▶ [Problem details]:
Every line in the records below with the string "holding" needs to be copied out.

Dataset excerpts:
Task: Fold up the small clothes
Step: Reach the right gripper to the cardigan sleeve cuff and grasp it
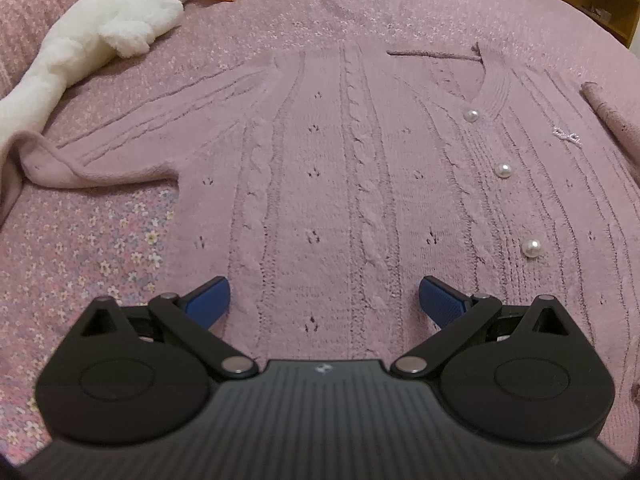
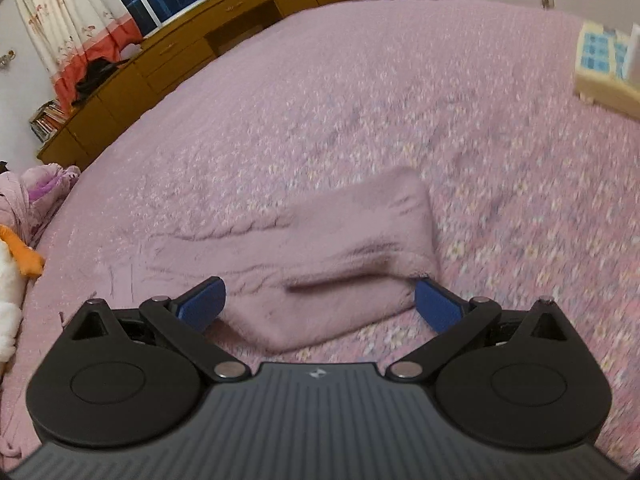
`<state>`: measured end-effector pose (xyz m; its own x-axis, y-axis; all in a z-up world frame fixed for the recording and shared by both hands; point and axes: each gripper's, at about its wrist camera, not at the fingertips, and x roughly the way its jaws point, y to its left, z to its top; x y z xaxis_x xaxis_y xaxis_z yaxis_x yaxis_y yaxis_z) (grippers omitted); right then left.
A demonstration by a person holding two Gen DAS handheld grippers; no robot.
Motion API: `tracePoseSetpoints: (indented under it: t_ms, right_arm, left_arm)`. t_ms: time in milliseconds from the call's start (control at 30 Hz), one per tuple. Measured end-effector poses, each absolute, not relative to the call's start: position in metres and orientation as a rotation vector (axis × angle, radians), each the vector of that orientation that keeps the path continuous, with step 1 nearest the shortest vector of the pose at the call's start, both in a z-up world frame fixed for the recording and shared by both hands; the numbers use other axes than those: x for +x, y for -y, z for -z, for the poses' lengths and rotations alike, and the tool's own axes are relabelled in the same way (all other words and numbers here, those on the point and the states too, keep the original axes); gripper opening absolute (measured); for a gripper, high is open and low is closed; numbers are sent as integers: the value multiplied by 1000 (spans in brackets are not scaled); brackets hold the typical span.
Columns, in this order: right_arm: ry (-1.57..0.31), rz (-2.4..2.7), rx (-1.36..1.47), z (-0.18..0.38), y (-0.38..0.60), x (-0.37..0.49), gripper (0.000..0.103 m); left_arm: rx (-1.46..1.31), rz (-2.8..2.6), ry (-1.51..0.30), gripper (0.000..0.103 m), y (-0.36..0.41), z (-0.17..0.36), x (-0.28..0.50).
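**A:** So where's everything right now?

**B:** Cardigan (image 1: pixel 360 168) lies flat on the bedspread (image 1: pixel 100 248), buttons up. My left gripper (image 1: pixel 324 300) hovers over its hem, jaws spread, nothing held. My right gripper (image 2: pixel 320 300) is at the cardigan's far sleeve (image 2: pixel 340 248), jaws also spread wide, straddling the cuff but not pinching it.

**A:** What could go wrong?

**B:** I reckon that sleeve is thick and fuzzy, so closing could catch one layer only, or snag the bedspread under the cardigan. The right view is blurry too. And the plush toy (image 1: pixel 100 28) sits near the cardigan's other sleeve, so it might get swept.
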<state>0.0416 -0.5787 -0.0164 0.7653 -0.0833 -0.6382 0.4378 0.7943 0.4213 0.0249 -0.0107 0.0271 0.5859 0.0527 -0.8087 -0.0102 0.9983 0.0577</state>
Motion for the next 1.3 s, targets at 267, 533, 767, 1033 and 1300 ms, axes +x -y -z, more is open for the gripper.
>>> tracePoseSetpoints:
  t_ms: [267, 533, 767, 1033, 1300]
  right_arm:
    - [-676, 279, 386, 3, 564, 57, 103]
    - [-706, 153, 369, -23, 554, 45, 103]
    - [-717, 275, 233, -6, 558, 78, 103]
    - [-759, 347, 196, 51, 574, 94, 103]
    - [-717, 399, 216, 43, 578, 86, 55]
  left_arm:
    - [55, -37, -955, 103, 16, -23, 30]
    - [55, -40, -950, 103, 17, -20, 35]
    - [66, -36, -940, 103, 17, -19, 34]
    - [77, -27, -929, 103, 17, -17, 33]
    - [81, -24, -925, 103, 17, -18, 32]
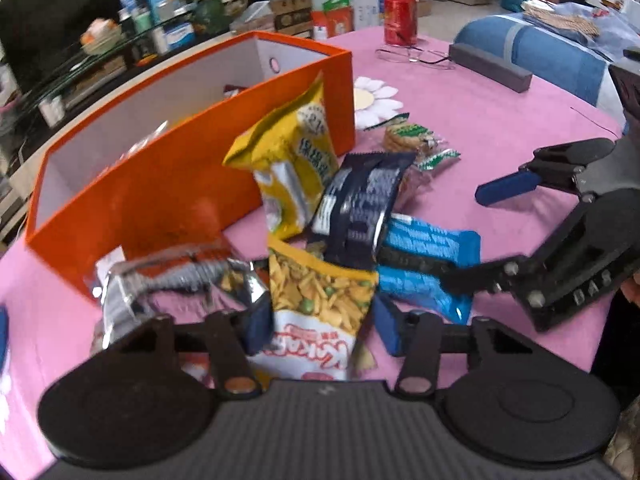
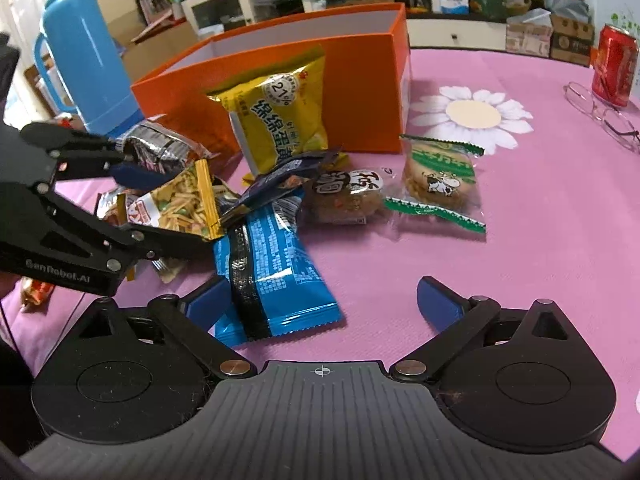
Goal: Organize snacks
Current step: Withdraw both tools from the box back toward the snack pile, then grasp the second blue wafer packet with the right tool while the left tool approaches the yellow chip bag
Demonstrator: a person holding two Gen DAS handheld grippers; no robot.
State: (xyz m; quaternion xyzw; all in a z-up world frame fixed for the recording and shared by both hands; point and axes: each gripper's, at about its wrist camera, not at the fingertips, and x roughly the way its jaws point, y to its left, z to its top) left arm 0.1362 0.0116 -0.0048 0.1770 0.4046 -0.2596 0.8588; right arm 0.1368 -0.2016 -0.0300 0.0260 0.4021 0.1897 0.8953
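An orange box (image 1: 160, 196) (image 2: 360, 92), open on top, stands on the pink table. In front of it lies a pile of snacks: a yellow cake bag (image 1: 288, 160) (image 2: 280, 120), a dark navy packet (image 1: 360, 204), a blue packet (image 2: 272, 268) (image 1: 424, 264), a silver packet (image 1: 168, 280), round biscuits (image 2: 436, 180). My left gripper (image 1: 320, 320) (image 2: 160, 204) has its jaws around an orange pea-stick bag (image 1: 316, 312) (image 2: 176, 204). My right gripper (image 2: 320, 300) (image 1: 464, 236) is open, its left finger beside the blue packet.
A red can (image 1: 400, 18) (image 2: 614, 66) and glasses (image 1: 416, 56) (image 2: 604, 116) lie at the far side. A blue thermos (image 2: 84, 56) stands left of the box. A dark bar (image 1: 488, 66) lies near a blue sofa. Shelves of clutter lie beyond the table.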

▶ [Solved exercise]:
A demonstration by a person holding two Gen DAS handheld grippers; no robot.
Demonstrator: a person holding two Gen DAS handheld grippers; no robot.

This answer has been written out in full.